Pysmo Flowsheet Optimization¶

Notebook

Autothermal Reformer Flowsheet Optimization with PySMO Surrogate Object¶

1. Introduction¶

This example demonstrates autothermal reformer optimization leveraging the PySMO Polynomial surrogate trainer. Other than the specific training method syntax, this workflow is identical for PySMO RBF and PySMO Kriging surrogate models. In this notebook, sampled simulation data will be used to train and validate a surrogate model. IDAES surrogate plotting tools will be utilized to visualize the surrogates on training and validation data. Once validated, integration of the surrogate into an IDAES flowsheet will be demonstrated.

2. Problem Statement¶

Within the context of a larger NGFC system, the autothermal reformer generates syngas from air, steam and natural gas for use in a solid-oxide fuel cell (SOFC).

2.1. Main Inputs:¶

Bypass fraction (dimensionless) - split fraction of natural gas to bypass AR unit and feed directly to the power island
NG-Steam Ratio (dimensionless) - proportion of natural relative to steam fed into AR unit operation

2.2. Main Outputs:¶

Steam flowrate (kg/s) - inlet steam fed to AR unit
Reformer duty (kW) - required energy input to AR unit
Composition (dimensionless) - outlet mole fractions of components (Ar, C2H6, C3H8, C4H10, CH4, CO, CO2, H2, H2O, N2, O2)

In [1]:

from IPython.display import Image
Image("AR_PFD.png")

Out[1]:

3. Training and Validating Surrogates¶

First, let's import the required Python, Pyomo and IDAES modules:

In [2]:

# Import statements
import os
import numpy as np
import pandas as pd

# Import Pyomo libraries
from pyomo.environ import ConcreteModel, SolverFactory, value, Var, \
    Constraint, Set, Objective, maximize
from pyomo.common.timing import TicTocTimer

# Import IDAES libraries
from idaes.core.surrogate.sampling.data_utils import split_training_validation
from idaes.core.surrogate.pysmo_surrogate import PysmoPolyTrainer, PysmoSurrogate
from idaes.core.surrogate.plotting.sm_plotter import surrogate_scatter2D, surrogate_parity, surrogate_residual
from idaes.core.surrogate.surrogate_block import SurrogateBlock
from idaes.core import FlowsheetBlock

3.1 Importing Training and Validation Datasets¶

In this section, we read the dataset from the CSV file located in this directory. 2800 data points were simulated from a rigorous IDAES NGFC flowsheet using a grid sampling method. For simplicity and to reduce training runtime, this example randomly selects 100 data points to use for training/validation.
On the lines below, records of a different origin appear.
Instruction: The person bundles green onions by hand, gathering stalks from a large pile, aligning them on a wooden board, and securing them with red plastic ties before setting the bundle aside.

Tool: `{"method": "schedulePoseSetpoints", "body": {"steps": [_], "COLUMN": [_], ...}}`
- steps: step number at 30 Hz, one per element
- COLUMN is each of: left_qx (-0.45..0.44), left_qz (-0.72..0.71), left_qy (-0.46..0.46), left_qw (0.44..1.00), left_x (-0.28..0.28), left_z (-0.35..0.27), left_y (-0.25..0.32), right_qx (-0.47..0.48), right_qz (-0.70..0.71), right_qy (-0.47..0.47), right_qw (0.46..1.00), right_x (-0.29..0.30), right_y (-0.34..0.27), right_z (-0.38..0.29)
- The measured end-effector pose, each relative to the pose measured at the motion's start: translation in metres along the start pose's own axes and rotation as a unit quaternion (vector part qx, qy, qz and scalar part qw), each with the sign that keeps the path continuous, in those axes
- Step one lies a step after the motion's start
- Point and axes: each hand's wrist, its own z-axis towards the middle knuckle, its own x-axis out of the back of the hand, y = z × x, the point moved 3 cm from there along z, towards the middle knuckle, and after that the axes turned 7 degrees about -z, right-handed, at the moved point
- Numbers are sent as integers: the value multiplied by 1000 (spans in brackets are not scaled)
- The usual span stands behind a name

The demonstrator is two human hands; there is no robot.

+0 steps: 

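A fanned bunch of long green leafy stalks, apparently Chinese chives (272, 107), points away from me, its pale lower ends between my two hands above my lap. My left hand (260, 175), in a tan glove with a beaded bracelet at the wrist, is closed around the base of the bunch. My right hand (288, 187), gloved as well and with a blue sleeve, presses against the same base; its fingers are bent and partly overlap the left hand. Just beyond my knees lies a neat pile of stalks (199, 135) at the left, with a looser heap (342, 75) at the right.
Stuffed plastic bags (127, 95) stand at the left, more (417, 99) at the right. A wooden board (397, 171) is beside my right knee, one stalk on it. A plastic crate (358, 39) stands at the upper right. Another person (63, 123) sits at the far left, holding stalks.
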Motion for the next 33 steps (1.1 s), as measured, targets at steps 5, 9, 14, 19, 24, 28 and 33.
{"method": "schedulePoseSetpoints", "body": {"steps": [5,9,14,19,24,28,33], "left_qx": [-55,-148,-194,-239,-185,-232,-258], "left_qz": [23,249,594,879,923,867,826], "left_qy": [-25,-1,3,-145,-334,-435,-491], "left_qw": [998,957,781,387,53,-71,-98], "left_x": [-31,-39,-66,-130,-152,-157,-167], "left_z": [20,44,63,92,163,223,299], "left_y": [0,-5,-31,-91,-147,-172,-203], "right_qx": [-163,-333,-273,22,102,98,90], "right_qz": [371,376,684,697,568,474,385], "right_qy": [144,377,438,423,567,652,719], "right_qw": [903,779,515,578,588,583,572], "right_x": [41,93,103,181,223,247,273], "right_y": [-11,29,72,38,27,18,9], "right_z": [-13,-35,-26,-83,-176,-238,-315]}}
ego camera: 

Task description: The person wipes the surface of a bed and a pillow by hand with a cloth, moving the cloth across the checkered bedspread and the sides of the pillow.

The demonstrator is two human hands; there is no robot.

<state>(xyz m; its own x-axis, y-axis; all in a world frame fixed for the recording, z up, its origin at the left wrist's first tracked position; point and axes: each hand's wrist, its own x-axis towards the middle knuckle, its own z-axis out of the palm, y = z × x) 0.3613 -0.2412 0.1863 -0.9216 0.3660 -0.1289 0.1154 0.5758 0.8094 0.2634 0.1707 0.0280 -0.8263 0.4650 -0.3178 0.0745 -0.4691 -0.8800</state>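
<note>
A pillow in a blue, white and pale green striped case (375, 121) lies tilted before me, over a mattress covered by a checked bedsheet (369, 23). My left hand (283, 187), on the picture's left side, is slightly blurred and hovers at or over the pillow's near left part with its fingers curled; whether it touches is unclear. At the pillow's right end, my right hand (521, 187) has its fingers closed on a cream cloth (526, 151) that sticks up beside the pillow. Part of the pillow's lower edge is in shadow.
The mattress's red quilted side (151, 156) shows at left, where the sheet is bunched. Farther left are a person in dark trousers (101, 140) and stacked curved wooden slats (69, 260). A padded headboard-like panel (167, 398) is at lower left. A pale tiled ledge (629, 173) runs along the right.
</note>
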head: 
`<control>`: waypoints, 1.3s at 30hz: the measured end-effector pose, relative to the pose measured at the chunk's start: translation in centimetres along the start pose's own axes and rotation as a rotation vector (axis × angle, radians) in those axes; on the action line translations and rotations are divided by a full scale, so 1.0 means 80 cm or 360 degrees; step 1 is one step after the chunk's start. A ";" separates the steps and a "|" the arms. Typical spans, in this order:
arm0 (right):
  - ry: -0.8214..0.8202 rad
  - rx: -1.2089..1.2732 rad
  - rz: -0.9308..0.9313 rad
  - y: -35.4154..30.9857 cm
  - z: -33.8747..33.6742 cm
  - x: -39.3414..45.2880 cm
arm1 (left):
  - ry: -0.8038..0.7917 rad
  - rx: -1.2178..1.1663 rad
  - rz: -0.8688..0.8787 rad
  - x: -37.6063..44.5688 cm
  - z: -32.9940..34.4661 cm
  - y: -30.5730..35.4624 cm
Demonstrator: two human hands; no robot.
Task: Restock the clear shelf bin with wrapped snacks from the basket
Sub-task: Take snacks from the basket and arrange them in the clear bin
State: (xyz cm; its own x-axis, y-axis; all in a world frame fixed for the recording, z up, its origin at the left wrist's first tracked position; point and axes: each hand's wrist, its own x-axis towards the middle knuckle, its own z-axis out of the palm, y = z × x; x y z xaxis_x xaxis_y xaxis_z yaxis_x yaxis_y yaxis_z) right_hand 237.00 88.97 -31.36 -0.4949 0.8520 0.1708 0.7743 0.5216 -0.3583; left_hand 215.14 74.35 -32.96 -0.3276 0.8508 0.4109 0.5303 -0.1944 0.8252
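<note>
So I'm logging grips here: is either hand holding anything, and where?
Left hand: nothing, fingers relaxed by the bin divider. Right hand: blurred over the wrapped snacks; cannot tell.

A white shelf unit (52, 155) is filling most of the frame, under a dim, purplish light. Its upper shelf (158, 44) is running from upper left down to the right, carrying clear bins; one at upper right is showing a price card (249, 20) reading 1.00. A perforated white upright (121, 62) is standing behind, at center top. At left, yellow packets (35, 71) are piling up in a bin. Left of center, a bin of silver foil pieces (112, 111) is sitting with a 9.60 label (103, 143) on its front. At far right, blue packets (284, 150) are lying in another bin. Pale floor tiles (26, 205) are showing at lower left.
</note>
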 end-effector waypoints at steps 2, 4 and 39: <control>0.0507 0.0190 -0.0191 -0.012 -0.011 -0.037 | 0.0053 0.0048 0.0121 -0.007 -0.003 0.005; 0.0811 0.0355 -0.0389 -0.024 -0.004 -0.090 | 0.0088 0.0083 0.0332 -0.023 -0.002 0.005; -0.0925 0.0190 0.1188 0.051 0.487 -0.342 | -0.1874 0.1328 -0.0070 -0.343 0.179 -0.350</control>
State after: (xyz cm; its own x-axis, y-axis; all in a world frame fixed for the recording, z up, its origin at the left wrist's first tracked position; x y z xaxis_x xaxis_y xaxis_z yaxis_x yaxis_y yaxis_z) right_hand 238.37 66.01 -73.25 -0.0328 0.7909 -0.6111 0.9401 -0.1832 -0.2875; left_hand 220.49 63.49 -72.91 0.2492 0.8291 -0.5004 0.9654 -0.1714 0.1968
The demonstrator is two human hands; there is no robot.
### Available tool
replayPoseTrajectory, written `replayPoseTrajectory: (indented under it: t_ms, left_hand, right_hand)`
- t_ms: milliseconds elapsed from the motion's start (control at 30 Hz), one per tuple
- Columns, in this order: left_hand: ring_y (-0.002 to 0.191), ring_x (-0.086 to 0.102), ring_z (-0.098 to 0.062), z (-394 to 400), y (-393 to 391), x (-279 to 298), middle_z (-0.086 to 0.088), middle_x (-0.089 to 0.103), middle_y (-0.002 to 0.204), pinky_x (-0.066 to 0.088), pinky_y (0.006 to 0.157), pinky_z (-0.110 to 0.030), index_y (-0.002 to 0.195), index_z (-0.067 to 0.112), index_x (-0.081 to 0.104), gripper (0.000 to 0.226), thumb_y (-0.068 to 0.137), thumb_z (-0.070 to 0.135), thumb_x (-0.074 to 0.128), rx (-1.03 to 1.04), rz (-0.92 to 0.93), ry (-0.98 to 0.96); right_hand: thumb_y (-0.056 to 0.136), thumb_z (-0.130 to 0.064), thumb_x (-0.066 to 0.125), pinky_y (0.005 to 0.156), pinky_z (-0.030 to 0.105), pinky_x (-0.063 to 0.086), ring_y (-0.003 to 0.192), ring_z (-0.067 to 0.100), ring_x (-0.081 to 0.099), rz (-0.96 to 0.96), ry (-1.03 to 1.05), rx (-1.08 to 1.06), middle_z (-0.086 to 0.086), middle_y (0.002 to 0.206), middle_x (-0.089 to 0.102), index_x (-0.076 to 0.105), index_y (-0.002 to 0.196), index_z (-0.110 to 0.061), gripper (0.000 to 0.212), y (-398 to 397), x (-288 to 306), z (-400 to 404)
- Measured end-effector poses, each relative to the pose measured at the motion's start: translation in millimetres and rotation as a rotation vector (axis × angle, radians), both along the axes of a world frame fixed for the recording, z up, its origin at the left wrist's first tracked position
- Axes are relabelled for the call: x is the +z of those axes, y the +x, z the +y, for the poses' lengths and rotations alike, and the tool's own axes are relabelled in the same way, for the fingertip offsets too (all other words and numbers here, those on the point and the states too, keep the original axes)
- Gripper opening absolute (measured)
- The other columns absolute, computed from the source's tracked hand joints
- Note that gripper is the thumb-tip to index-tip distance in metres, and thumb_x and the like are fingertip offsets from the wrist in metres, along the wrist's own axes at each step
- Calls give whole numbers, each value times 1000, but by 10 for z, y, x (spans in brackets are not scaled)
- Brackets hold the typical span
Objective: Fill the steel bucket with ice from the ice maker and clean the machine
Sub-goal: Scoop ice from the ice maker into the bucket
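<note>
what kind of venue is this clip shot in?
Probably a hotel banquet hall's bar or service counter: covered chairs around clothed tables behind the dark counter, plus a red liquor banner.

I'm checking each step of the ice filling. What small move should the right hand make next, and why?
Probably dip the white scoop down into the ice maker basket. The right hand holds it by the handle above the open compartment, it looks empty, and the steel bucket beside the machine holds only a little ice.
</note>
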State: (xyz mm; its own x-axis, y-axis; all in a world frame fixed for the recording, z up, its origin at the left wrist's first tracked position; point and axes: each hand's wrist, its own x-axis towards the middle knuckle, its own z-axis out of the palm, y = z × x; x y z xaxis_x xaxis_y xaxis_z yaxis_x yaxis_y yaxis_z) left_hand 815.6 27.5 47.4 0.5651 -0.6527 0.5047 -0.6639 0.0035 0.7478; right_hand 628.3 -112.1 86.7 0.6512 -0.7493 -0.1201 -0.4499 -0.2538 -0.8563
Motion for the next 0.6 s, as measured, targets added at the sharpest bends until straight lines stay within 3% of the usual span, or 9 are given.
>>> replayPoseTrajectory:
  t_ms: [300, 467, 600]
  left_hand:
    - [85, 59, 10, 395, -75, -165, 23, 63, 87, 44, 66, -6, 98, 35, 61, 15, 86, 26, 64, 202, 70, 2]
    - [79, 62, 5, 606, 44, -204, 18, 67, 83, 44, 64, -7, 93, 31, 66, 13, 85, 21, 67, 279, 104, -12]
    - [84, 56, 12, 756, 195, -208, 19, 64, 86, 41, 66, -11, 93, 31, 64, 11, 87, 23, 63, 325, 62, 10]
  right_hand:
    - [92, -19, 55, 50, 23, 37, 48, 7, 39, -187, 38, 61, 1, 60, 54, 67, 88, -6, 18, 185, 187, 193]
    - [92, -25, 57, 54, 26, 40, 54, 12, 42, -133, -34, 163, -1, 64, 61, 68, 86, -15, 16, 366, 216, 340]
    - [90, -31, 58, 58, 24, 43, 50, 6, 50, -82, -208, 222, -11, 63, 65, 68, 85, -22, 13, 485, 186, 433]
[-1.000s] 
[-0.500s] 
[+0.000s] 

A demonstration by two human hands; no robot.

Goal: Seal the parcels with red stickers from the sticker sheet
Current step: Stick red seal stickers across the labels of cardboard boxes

The data is separated using an 80/20 split into training and validation data using the IDAES split_training_validation() method.

In [3]:

# Import Auto-reformer training data
np.set_printoptions(precision=6, suppress=True)

csv_data = pd.read_csv(r'reformer-data.csv') # 2800 data points
data = csv_data.sample(n = 100) # randomly sample points for training/validation
input_data = data.iloc[:, :2]
output_data = data.iloc[:, 2:]

# Define labels, and split training and validation data
# note that PySMO requires that labels are passed as string lists
input_labels = list(input_data.columns)
output_labels = list(output_data.columns)

n_data = data[input_labels[0]].size
data_training, data_validation = split_training_validation(data, 0.8, seed=n_data)  # seed=100

3.2 Training Surrogates with PySMO¶

IDAES builds a model class for each type of PySMO surrogate model. In this case, we will call and build the Polynomial Regression class. Regression settings can be directly passed as class arguments, as shown below. In this example, allowed basis terms span a 6th order polynomial as well as a variable product, and data is internally cross-validated using 10 iterations of 80/20 splits to ensure a robust surrogate fit. Note that PySMO uses cross-validation of training data to adjust model coefficients and ensure a more accurate fit, while we separate the validation dataset pre-training in order to visualize the surrogate fits.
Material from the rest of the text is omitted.